# 200 - Datasets generation for nested-NER

Outputs:
Train, dev & test datasets for multilayers NER experiment 1 (with ref dataset) and experiment 2 (with pero OCR dataset)

<b>Experiment 1 : Groundtruth dataset</b>
* `m2-experiment_1_prepared_dataset_ref_io_camembert_ner`
* `m2-experiment_1_prepared_dataset_ref_io_pretrained_camembert_ner`
* `m2-experiment_1_prepared_dataset_ref_iob2_camembert_ner`
* `m2-experiment_1_prepared_dataset_ref_iob2_pretrained_camembert_ner`

<b>Experiment 2 : Pero OCR dataset</b>
* `m2-experiment_2_prepared_dataset_pero_ocr_io_camembert_ner`
* `m2-experiment_2_prepared_dataset_pero_ocr_io_pretrained_camembert_ner`
* `m2-experiment_2_prepared_dataset_pero_ocr_iob2_camembert_ner`
* `m2-experiment_2_prepared_dataset_pero_ocr_iob2_pretrained_camembert_ner`

## Initialization

In [None]:
import os, sys
from pathlib import Path

ENV_IS_GOOGLE_COLAB = True if 'google.colab' in str(get_ipython()) else False
os.environ["ENV_IS_GOOGLE_COLAB"] = str(ENV_IS_GOOGLE_COLAB)

if ENV_IS_GOOGLE_COLAB:
  from google.colab import drive
  mountpoint = Path("/content/drive")
  drive.mount(str(mountpoint)) # Mount gdrive to BASE
  base = mountpoint / "MyDrive/article_icdar_2023" # Adapt this to your situation
  sys.path.append(str(base)) # Add BASE to Python Path
  BASE = Path(base).resolve() # Make BASE absolute
  DATASETS =  BASE / "dataset_ICDAR"
  OUT_BASE = BASE / "res_ICDAR/method_2"
else:
  BASE = Path().resolve() # Directory of this approach
  #Adapt this to your situation
  DATASETS = Path('../dataset_ICDAR').resolve() #Where your data are located befor Dataset object creation
  OUT_BASE = Path('../res_ICDAR/method_2').resolve() #Where you save the results of this notebook

print(sys.path)
print(BASE)
print(DATASETS)
print(OUT_BASE)

## Constants

In [None]:
# GLOBAL CONSTANTS
import config
import os
from pathlib import Path

config.SPLIT_SEED = 42 # Random seed used in train/dev/test. Do not change it if you want to recreate the paper results.
config.DEBUG = False # If true, text versions of the spacy datasets will be saved along with the .spacy files.

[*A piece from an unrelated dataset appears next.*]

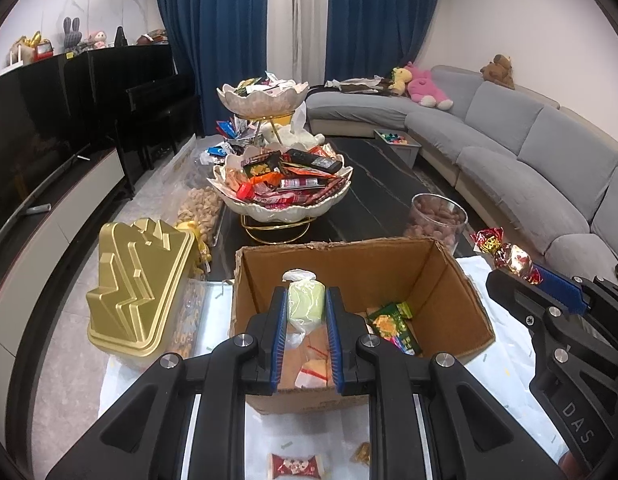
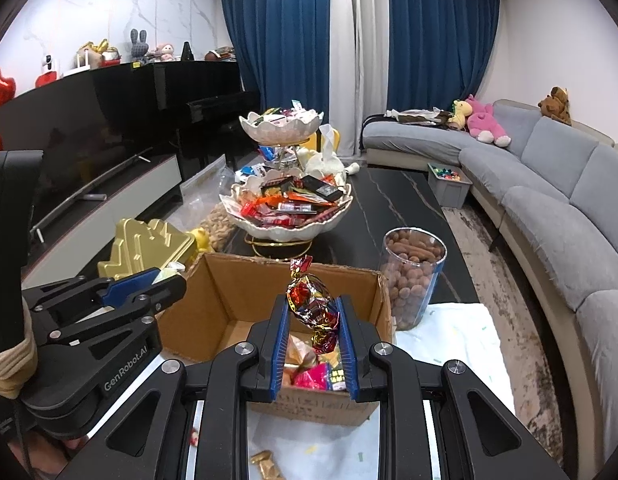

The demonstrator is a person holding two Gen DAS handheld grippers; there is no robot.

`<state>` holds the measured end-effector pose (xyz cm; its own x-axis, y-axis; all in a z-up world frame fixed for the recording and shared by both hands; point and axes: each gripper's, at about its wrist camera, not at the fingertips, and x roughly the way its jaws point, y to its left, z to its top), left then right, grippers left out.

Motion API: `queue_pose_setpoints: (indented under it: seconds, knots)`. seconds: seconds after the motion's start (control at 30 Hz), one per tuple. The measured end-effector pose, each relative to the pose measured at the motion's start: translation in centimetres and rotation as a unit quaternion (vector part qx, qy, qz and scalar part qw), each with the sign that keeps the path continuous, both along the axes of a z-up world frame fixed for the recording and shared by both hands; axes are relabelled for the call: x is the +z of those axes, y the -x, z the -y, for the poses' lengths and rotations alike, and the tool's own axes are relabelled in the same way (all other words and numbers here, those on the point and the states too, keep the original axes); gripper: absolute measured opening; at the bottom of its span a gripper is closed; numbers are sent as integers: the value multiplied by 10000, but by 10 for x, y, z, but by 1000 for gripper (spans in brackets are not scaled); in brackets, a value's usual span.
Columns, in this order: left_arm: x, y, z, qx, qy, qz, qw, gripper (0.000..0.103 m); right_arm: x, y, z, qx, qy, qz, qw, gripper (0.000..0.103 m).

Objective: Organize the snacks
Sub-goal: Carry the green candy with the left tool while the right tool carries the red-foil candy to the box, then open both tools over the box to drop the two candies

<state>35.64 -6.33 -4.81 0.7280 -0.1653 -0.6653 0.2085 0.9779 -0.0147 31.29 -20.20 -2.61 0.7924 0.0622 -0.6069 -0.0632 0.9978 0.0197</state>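
Over the open cardboard box (image 1: 349,272), left gripper (image 1: 306,304) clamps a pale green wrapped snack (image 1: 305,306) and right gripper (image 2: 314,312) a foil candy (image 2: 315,308), while both grippers' fingers hide much of the box floor, leaving only a green packet (image 1: 393,322) legible.

Left gripper (image 1: 305,306) grips green snack (image 1: 305,305) above cardboard box (image 1: 449,280).
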Motion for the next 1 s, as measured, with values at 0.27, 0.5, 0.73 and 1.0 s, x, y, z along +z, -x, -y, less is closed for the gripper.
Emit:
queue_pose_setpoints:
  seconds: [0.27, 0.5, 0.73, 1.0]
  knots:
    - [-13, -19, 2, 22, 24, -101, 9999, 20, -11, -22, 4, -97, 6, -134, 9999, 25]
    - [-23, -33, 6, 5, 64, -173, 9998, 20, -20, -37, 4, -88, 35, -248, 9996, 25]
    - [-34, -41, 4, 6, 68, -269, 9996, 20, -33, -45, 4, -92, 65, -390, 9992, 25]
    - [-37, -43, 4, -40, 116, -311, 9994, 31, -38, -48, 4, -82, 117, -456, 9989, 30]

MODEL_NAME = "pretrained_camembert_ner"
#camembert_ner OR
#pretrained_camembert_ner

In [None]:
# Save on disk
from camembert_utils.util_IO import _convert_tokenizer
print("Tokenizer called in util_IO.py")
_convert_tokenizer.name_or_path

In [None]:
# Save on disk
from camembert_utils.util_IOB2 import _convert_tokenizer
print("Tokenizer called in util_IOB2.py")
_convert_tokenizer.name_or_path

# 01. Experiment #1 : Reference dataset with joint-labels

In [None]:
import numpy as np
import pandas as pd
import csv
GOLD_REF = DATASETS / "41-ner_ref_from_pero/gold.csv"
assert GOLD_REF.exists()

#gold_reference = pd.read_csv(GOLD_REF, header=None, names=["ner_xml","book"],skipinitialspace='True')
with open(GOLD_REF,'r',encoding='utf8') as f:
    lines = f.readlines()
    res = []
    for line in lines:
        l = line.split('", "')
        res.append([l[0][1:],l[1][:-2]])
gold_reference = pd.DataFrame(res,columns=["ner_xml","book"])

In [None]:
#TITRE-H and TITRE-P labels to transformers NER Pipeline
for i in range(len(gold_reference)):
    if '<TITRE-H>' in gold_reference['ner_xml'][i]:
        gold_reference['ner_xml'][i] = gold_reference['ner_xml'][i].replace('TITRE-H','TITREH')
    if '<TITRE-P>' in gold_reference['ner_xml'][i]:
        gold_reference['ner_xml'][i] = gold_reference['ner_xml'][i].replace('TITRE-P','TITREP')
gold_reference

In [None]:
from dataset_util import train_dev_test_split, unwrap # Local imports
from sklearn.model_selection import train_test_split

# CONSTANTS
MIN_TRAINSET_SIZE = 30

 # Split 72/8/20% w. stratified sampling on directories names
train, dev, test = train_dev_test_split(gold_reference.to_numpy())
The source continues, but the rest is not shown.